From BiblePortal Wikipedia

Vine's Expository Dictionary of OT Words [1]

Śar ( שַׂר , Strong'S #8269), “official; leader; commander; captain; chief; prince; ruler.” This word, which has an Akkadian cognate, appears about 420 times in biblical Hebrew. The word is often applied to certain non-lsraelite “officials or representatives of the king.” This meaning appears in Gen. 12:15, its first biblical appearance: “The princes —also of Pharaoh saw her [Sarah], and commended her before Pharaoh.…” In other contexts śar represents “men who clearly have responsibility over others”; they are “rulers or chieftains.” Śar may mean simply a “leader” of a profession, a group, or a district, as Phichol was the “commander” of Abimelech’s army (Gen. 21:22) and Potiphar was “an officer of Pharaoh’s and captain of the [body]guard” (Gen. 37:36). In such usage, “chief” means “head official” (cf. Gen. 40:2). Śarim (plural) were “honored men” (Isa. 23:8). Śar is used of certain “notable men” within Israel. When Abner was killed by Joab, David said to his servants (palace officials), “Know ye not that there is a prince and a great man fallen this day in Israel?” (2 Sam. 3:38; cf. Num. 21:18). Joab, Abishai, and Ittai were “commanders” in David’s army (cf. 2 Sam. 23:19). “Local leaders in Israel” are also called śarim  :—“And the princes —of Succoth said …” (Judg. 8:6).

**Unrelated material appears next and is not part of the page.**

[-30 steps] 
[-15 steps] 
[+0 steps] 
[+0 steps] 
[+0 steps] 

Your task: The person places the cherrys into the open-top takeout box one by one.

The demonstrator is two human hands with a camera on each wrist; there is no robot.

In several passages, śar refers to the task of “ruling.” Moses tried to break up a fight between two Hebrews and one of them asked him, “Who made thee a prince and a judge over us?” (Exod. 2:14). In such a context, śar means “leader,” “ruler,” and “judge”: “Moreover thou shalt provide out of all the people able men, such as fear God, men of truth, hating covetousness; and place such over them, to be rulers of thousands, and rulers of hundreds, rulers of fifties, and rulers of tens …” (Exod. 18:21). The “commander” of Israel’s army was called a śar (1 Sam. 17:55).—

In Judg. 9:30, śar represents a “ruler” of a city. Any government official might be called a śar (Neh. 3:14). “Religious officiants” who served in the temple of God were also called śarim (Jer. 35:4).

The “leaders” or “chiefs” of the Levites (1 Chron. 15:16) or priests (Ezra 8:24) are śarim . In 1 Chron. 24:5, the word appears to be a title: “Thus were they divided by lot, one sort with another; for the governors of the sanctuary [ śarim qodes ] and governors of the house of God [ śarim ha’elohim ], were of the sons of Eleazar and of the sons of Ithamar” (NASB, “officers of the sanctuary” and “officers of God”). In the Book of Daniel, śar is used of “superhuman beings” or “patron angels.” Thus, Michael is the “prince” of Judah (Dan. 10:21; cf. Josh. 5:14). Daniel 8:25 speaks of a king who will arise and “stand up against the Prince of princes” (i.e., the Messiah).

King James Dictionary [2]

Commander n.

1. A chief one who has supreme authority a leader the chief officer of an army, or of any division of it. The term may also be applied to the admiral of a fleet, or of a squadron, or to any supreme officer as the commander of the land or of the naval force the commander of a ship. 2. One on whom is bestowed a benefice or commandry. 3. A heavy beetle or wooden mallet, used in paving, &c. 4. An instrument of surgery.

Webster's Dictionary [3]

(1): (n.) A chief; one who has supreme authority; a leader; the chief officer of an army, or of any division of it.

(2): (n.) An officer who ranks next below a captain, - ranking with a lieutenant colonel in the army.

(3): (n.) The chief officer of a commandery.

(4): (n.) A heavy beetle or wooden mallet, used in paving, in sail lofts, etc.